### TASK INSTRUCTIONS
Give back exactly the stretch of data below from the line holding "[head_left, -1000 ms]" through the line holding "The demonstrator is", both ends included, and leave the remaining lines out.

### DATASET EXCERPT
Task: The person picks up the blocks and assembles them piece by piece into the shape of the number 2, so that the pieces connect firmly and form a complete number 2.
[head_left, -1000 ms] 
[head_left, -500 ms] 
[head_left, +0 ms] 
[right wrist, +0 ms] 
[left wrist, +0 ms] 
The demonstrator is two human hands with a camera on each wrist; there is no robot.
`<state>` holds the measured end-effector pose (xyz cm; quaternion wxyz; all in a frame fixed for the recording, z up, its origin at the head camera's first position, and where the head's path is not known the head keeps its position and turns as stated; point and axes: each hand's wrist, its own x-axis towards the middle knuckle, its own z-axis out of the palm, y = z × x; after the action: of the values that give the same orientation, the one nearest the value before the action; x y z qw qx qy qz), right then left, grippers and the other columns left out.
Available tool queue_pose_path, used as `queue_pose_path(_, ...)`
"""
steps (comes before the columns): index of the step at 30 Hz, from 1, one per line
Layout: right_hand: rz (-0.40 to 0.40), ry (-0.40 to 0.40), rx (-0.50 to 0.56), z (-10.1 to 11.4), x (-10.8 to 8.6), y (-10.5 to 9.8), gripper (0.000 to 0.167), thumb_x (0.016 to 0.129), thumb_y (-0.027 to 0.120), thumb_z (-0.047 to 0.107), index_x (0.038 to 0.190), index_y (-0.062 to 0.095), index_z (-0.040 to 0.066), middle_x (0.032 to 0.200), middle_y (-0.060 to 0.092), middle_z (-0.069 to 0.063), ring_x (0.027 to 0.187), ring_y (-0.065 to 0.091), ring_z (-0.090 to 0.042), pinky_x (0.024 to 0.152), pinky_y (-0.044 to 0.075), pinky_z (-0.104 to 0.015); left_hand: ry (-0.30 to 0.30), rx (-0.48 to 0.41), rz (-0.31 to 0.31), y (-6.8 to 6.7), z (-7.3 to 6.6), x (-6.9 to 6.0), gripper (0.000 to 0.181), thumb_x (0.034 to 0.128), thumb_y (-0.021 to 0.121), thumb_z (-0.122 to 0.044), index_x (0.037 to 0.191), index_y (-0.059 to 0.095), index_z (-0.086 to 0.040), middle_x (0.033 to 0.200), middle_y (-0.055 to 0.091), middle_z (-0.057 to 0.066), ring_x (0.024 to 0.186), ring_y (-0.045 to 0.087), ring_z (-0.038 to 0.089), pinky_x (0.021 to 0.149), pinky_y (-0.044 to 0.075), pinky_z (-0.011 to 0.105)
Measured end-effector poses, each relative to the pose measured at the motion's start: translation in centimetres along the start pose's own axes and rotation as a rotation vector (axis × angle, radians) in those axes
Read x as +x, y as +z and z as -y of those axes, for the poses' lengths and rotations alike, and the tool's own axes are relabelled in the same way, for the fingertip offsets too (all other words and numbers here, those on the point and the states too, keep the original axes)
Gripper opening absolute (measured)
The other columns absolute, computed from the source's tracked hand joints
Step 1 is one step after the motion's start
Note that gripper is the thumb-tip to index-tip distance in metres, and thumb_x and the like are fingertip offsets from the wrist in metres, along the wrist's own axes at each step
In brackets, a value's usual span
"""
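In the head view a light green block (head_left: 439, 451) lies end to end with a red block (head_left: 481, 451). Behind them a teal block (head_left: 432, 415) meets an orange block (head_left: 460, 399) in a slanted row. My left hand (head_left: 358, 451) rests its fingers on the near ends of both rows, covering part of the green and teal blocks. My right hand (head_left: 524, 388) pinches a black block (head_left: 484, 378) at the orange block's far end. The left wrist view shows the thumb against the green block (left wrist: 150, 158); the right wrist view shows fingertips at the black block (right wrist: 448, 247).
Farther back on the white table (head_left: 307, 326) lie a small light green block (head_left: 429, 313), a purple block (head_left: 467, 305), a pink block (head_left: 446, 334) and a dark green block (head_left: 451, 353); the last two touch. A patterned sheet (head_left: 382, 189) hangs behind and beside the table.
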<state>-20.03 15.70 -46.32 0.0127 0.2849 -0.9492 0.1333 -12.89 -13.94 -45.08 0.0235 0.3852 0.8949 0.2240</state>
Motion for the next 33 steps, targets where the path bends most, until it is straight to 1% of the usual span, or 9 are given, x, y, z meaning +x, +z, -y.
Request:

### COMPLETED EXERCISE
[head_left, -1000 ms] 
[head_left, -500 ms] 
[head_left, +0 ms] 
[right wrist, +0 ms] 
[left wrist, +0 ms] 
The demonstrator is two human hands with a camera on each wrist; there is no robot.

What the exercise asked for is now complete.